While foreign policy has been his main area of focus since getting elected to Congress in 2016, U.S. Rep. Francis Rooney, R-Fla., has also been going to bat for travel agencies, calling on the federal government to cut down on its regulations.
Back in May 2017, Rooney, now the vice chairman of the U.S. House Foreign Affairs Committee despite being a congressional freshman, brought out the “Travel Agent Retail Fairness Act” which, according to the congressman’s office, rolls back regulations “which would remove a regulatory block and strike travel agencies from the blacklist that prohibits them from utilizing an exemption from federal overtime rules. To qualify for this exemption, an employee must work at an establishment ‘recognized as retail.’”
Rooney office’s noted that these regulations have been in place since the Nixon administration.

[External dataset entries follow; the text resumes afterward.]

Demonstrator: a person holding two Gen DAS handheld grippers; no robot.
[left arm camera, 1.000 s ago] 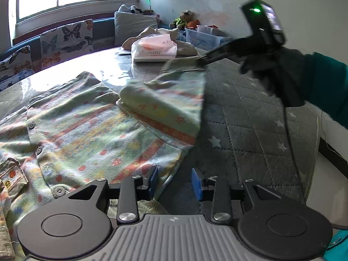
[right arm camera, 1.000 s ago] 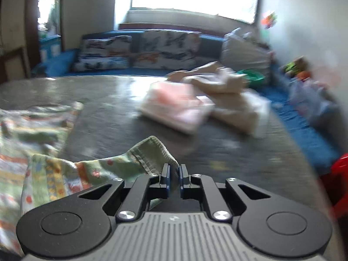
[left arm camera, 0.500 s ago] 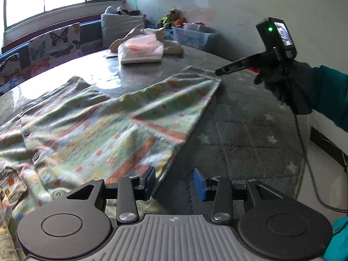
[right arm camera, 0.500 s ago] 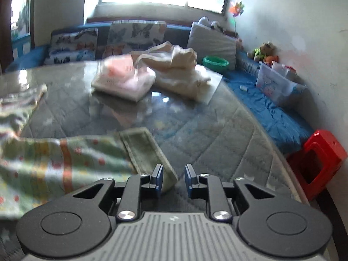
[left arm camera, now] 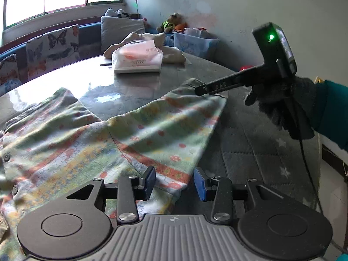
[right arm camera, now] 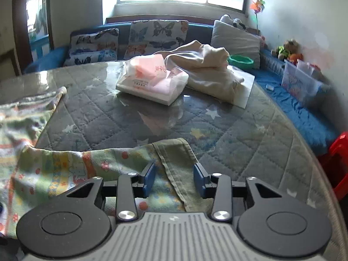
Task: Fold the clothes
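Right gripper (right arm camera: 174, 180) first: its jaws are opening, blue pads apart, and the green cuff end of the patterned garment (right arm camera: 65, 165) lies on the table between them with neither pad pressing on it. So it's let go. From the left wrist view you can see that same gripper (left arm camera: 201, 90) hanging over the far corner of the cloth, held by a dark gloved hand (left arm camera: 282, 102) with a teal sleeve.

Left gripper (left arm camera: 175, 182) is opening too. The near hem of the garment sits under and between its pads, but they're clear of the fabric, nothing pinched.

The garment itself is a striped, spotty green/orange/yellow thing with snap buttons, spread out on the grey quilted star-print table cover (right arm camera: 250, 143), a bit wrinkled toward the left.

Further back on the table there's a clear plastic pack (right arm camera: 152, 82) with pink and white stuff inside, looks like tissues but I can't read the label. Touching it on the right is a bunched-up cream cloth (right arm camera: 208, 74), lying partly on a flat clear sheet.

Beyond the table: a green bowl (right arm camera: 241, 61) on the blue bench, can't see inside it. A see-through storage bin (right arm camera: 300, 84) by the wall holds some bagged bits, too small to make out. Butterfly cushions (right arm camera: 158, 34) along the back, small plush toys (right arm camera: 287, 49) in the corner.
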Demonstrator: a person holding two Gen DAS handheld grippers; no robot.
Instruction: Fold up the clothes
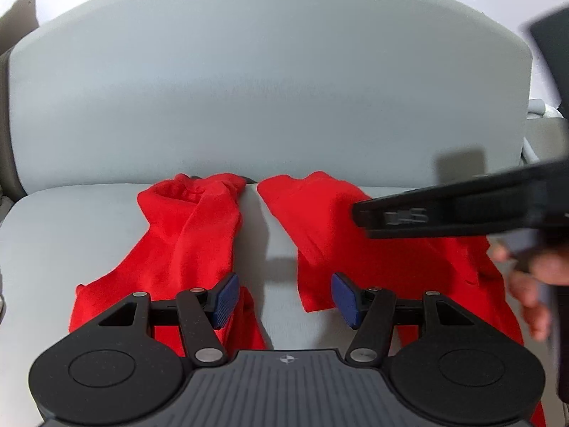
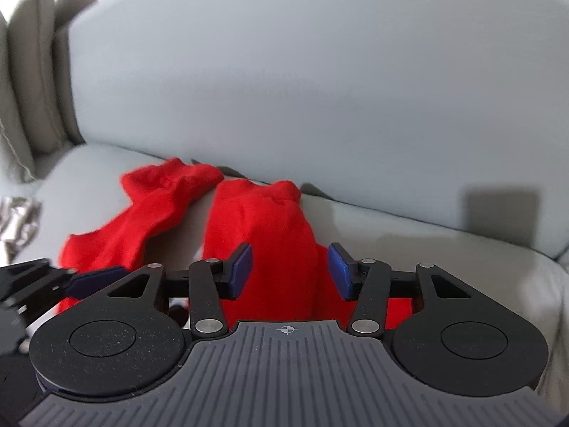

“In 1970, the Department of Labor (DOL) established a ‘blacklist’ of industries arbitrarily blocked from the exemption, including travel agencies, with no accompanying notice that explained how those industries were chosen,” Rooney’s office noted. “The intent of the exemption was to cover services to the public, involving sales in small quantities and no manufacturing, provided by an employee in those establishments makes at least one and a half times the applicable minimum wage and in which more than half of the employee’s total earnings consist of commissions, a standard most travel agencies meet.”
Rooney made the case for his bill when he brought it out last year.
“Eliminating harmful regulations on our small business community is a key component of economic growth and job creation,” Rooney said. “The idea that travel agencies ‘lack a retail concept’ and therefore must be subject to federal overtime rules is arbitrary and overreaching. The exemption travel agencies are seeking is in line with similar industries and should be granted immediately.”
This could have a big impact in the Sunshine State with more than 10,000 travel agents in Florida leading to more than $550 million to the state’s economy. Most travel agencies are small businesses with 80 percent of them employing less than five people.
Despite having a dozen cosponsors, the bill has lingered in the U.S. House Education and the Workforce Committee for more than a year now. The bill does have solid support from the Florida delegation as Republican U.S. Reps. Gus Bilirakis, Matt Gaetz and John Rutherford and Democrat U.S. Reps. Ted Deutch and Debbie Wasserman Schultz have cosponsored the bill.
Rooney doubled down on his proposal in recent days, sending a letter to U.S. Labor Sec. Alexander Acosta on the matter.
“Travel agencies are the quintessential 21st century retail establishment,” Rooney said on Friday. “With great innovation and state of the art facilities, these organizations, and the men and women who work at them, are on the forefront of local economies across the country, helping American families plan their dream vacations.
“This is why it is unfair for travel agents to lack the overtime requirements other retail employees have under the Retail or Service Establishment exemption of the Fair Labor Standards Act,” Rooney added. “I led this bipartisan letter to Secretary Acosta to highlight the critical need for travel agents to be removed from this unwarranted list. Our hard-working travel agents deserve the same treatment as all other retail employees.”